Bringing HIV Labs by Backpack to Rural Africa

Monday, December 29, 2014

When John Barber, a project manager at Daktari Diagnostics, sought to test his company’s instrument, he went to the type of place where the technology might have the most impact: a small fishing village on the shores of Lake Victoria in Uganda. He awoke at dawn on a November morning in 2013, tossed a few Daktari devices into a backpack, and, together with a team of HIV-treatment specialists, drove 2 hours to the village of Kasensero, where the first Ugandan case of HIV was reported more than 30 years ago. Driving a Jeep along dirt roads with more cows than traffic, “we were off the grid,” Barber recalls.

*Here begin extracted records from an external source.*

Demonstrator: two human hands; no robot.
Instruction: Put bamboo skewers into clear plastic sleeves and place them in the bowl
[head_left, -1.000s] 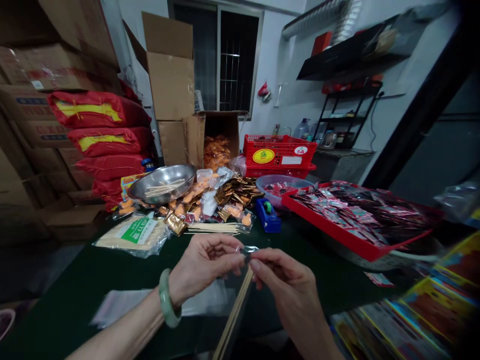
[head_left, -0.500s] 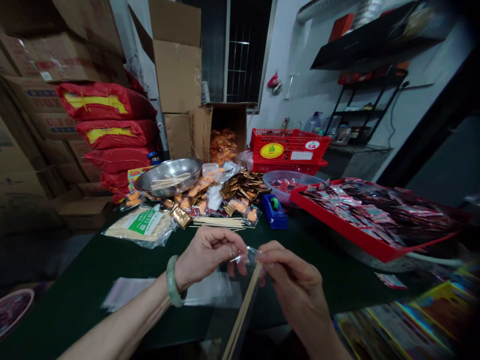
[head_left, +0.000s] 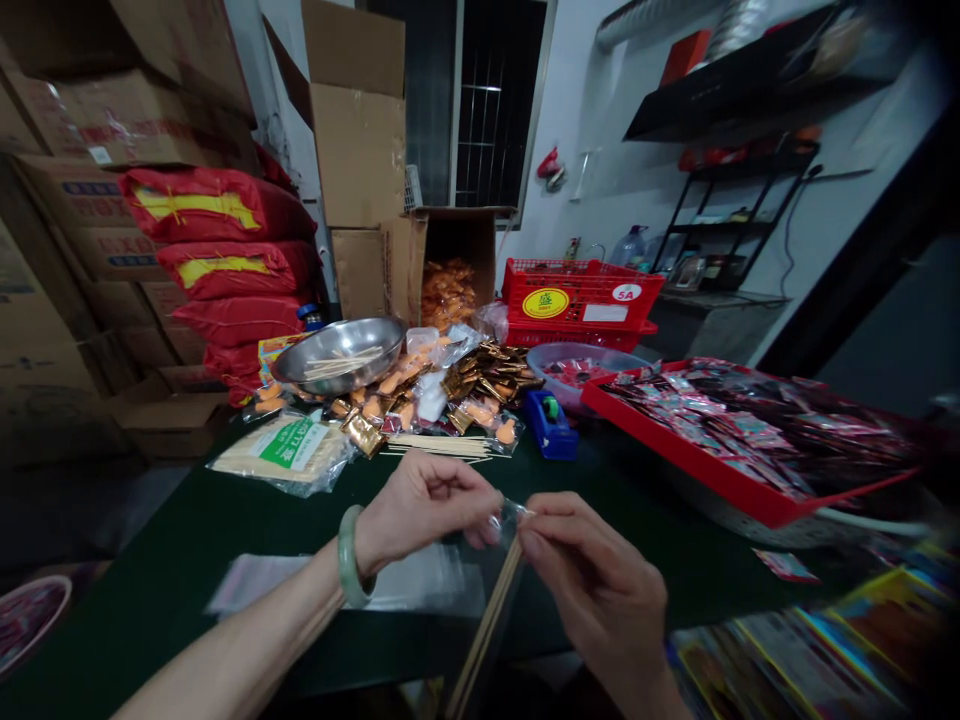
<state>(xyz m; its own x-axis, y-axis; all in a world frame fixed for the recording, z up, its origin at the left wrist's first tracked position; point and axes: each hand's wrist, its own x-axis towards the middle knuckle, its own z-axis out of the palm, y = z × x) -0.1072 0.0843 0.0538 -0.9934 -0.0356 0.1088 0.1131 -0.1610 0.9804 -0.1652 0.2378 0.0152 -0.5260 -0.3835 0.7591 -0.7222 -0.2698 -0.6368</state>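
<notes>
Between my two hands is a clear plastic bag (head_left: 508, 513) with several thin wooden sticks (head_left: 489, 630) inside, hanging at a slant toward me. My left hand (head_left: 435, 505), with a green bangle (head_left: 352, 556) at the wrist, pinches the top of the bag on the left. On the right side of the same end, my right hand (head_left: 589, 565) pinches the bag near the stick tips. Flat clear bags (head_left: 420, 585) lie on the dark green table (head_left: 187, 530) under my left forearm. Beyond my hands lies a row of loose sticks (head_left: 442, 447).
A blue tape dispenser (head_left: 551, 425) stands past my right hand. At right, a red tray (head_left: 697, 450) holds many small packets. A packaged stick bundle (head_left: 281, 450), a metal bowl (head_left: 375, 365) and gold-wrapped packets (head_left: 487, 370) lie at the back. Red baskets (head_left: 581, 300) stand behind.
My fingertips have come closer together at the bag's top, bunching the plastic between them. My right hand has moved slightly right and down. The sticks stay in the bag.
</notes>
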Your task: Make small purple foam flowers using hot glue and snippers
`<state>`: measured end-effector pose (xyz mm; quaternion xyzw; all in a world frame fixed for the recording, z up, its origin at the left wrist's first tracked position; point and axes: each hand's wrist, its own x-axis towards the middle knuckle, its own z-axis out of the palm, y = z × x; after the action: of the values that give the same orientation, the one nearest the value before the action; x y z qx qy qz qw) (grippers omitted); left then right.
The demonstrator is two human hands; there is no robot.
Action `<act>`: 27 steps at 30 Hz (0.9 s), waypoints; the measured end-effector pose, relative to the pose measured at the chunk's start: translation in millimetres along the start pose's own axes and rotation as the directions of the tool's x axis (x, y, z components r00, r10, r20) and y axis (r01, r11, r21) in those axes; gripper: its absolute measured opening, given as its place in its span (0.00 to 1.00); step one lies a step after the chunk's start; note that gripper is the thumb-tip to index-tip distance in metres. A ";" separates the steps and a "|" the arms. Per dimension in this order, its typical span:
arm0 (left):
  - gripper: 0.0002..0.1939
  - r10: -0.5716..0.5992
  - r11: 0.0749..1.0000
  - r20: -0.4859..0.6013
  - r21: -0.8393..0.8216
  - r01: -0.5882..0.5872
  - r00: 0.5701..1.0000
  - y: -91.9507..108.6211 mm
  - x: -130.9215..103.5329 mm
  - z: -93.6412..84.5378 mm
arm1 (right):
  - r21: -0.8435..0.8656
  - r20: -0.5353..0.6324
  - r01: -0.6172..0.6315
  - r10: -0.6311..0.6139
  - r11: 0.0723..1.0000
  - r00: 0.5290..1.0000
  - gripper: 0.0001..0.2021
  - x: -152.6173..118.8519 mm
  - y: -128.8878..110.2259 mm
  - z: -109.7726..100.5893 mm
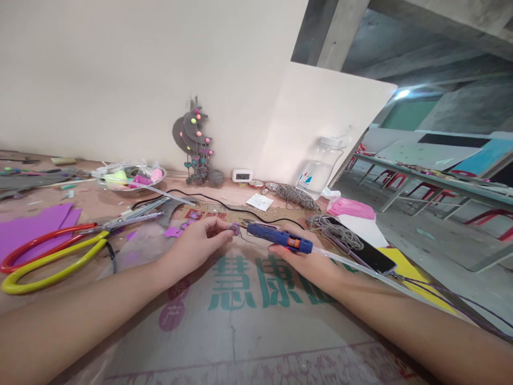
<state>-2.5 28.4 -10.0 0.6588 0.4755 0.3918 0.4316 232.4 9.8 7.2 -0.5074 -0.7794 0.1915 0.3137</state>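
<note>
Between the thumb and fingers of my left hand (pixel 200 240) is a small purple felt piece (pixel 234 229), with a thin grey yarn strand running off it to the right. My right hand (pixel 304 251) is wrapped round a blue hot glue gun (pixel 276 236), whose nozzle points left at the felt piece. A long clear glue stick (pixel 348 259) sticks out of the gun's back end. Whether the nozzle touches the felt I cannot tell. Several purple felt cutouts (pixel 175 231) lie just behind my left hand.
Scissors (pixel 56 251) with red and yellow handles and purple felt sheets (pixel 36 230) lie left. Behind stand a bowl (pixel 132 184), a decorated grey moon ornament (pixel 194 141), a small clock (pixel 242 175) and a clear bottle (pixel 320 168). Grey yarn (pixel 334 232) and a phone (pixel 377 256) lie right.
</note>
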 end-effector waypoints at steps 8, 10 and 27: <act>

Barber and his team showed up at 8 a.m. and found about 20 people already waiting for them. Dozens more arrived within the hour. An estimated 43 percent of people in Kasensero are HIV-positive, and these patients wanted to know whether the virus had started to damage their immune systems. The medical team was there to check the patients’ CD4 counts, a measure of immune cells that indicates how well the body can stave off opportunistic infections such as tuberculosis. Based on test results, some people would need to start antiretroviral therapy. Others might need their medications adjusted.

The villagers didn’t get answers that day. While the Daktari device is capable of providing same-day results, it was only being tested during Barber’s visit to Uganda. So the Kasensero patients had to settle for the standard CD4 diagnostic procedure: testing on a large and expensive desktop instrument called a flow cytometer, which requires dedicated laboratories, highly trained technicians, and infrastructure for shipping refrigerated reagents long distances. Because the nearest flow cytometer was in a town 80 kilometers away, the HIV-treatment team had to collect and transport vials of blood for testing and couldn’t inform villagers of their CD4 levels until they returned for their next scheduled visit months later. At worst, patients were lost to follow-up. At best, critical medical decisions got delayed. Either way, the virus became tougher to fight.